Shanahan notes that audiences did not respond when characters were first portrayed in the message, but they became very engaged when characters actually did something. The team called this phenomenon the “Hobbit hypothesis.” That means the first chapter introducing the characters is not very exciting. However, when the characters become active, the audience also becomes engaged in the story.

Shanahan said the results of the study have important implications for all organizations seeking to deliver information about how to prepare for hazards such as floods, earthquakes and wildfires.

“Of great importance to agencies in the area of risk communication is that a message within a story narrative will move people,” she said. “To prepare people for a disaster, this is when you need story.”

Nic Rae, dean of the MSU College of Letters and Science and a political scientist, said Shanahan and the team are international leaders in demonstrating the importance of narratives in formulating public policy choices.

“Their results also have relevance for the debate of communicating science, one of the critical issues of our time,” he said.

Shanahan has been working for about 15 years developing what is known as the narrative policy framework, which quantifies how people tell and are influenced by stories. Her undergraduate degree from Dartmouth College was in comparative literature, so the idea of story theory came naturally. She said she began her work measuring political narratives while a doctoral student at Idaho State University. She now specializes in policy process and political communication.

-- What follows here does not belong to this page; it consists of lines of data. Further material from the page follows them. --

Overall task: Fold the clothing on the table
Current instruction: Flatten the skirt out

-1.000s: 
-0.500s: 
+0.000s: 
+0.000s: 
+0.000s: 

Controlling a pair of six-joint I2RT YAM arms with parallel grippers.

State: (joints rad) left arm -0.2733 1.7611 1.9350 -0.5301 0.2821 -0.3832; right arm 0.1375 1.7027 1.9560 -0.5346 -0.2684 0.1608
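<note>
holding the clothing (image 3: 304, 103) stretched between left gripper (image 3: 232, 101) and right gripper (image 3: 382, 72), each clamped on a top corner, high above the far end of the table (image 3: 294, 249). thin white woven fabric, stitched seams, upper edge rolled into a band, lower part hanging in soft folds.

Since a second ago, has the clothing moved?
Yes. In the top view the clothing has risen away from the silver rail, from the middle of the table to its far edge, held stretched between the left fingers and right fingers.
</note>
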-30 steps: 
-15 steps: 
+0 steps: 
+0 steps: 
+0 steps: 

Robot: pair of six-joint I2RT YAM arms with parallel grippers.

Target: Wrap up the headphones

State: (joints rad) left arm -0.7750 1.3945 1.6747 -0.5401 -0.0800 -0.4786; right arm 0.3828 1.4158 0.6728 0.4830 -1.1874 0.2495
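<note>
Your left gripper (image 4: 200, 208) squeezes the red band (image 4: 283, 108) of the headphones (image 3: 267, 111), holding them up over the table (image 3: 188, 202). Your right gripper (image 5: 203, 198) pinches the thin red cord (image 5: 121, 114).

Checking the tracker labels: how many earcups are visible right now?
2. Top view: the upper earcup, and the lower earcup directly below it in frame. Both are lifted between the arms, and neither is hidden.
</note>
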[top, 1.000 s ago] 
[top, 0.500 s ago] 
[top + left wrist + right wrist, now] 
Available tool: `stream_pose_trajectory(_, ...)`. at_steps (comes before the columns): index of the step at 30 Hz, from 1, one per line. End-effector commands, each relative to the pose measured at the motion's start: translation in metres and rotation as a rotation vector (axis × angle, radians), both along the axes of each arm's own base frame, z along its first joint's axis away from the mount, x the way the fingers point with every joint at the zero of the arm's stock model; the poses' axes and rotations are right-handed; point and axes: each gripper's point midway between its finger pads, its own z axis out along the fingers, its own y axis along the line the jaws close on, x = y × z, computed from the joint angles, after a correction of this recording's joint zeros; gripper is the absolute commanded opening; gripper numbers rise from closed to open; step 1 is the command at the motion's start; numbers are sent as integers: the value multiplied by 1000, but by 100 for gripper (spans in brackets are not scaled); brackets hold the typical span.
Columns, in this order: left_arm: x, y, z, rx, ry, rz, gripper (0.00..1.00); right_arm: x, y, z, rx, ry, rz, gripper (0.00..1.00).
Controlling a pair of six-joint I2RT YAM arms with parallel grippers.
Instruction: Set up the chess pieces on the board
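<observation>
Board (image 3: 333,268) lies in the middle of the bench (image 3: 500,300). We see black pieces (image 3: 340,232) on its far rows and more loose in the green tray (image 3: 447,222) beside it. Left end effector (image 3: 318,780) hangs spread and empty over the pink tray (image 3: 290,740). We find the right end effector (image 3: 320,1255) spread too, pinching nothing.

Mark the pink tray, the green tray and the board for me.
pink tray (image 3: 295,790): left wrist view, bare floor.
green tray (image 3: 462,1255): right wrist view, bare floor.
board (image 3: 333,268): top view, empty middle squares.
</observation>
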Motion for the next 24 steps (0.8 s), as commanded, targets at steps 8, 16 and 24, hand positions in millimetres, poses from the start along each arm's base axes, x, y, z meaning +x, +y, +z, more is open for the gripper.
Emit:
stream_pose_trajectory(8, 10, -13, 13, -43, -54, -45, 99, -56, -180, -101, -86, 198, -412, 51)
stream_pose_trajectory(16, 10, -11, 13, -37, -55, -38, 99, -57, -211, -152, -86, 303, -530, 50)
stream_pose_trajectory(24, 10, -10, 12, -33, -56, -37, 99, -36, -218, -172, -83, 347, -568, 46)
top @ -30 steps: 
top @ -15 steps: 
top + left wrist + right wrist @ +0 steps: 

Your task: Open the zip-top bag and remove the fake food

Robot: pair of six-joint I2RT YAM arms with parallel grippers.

That work has led to serving as the principal investigator and co-principal investigator of two NSF-funded projects about the importance of narrative in scientific communications. Her work often takes her to Australia, where she works with Raina Plowright, MSU professor of microbiology, on how to communicate information about Hendra virus, a zoonotic disease that can also be fatal to humans. She also works internationally on conflict communications involving humans and wildlife.

She said the next steps in the project are to test how narrative-based risk communication influences risk perceptions and decisions and to spread the information to emergency managers throughout Montana.

“We hope that with this work we can better align perceived risk with actual risk,” Shanahan said. “The point of the study is: If you know what you want people to do, the way to get them to prepare is to put the important science in a story form.”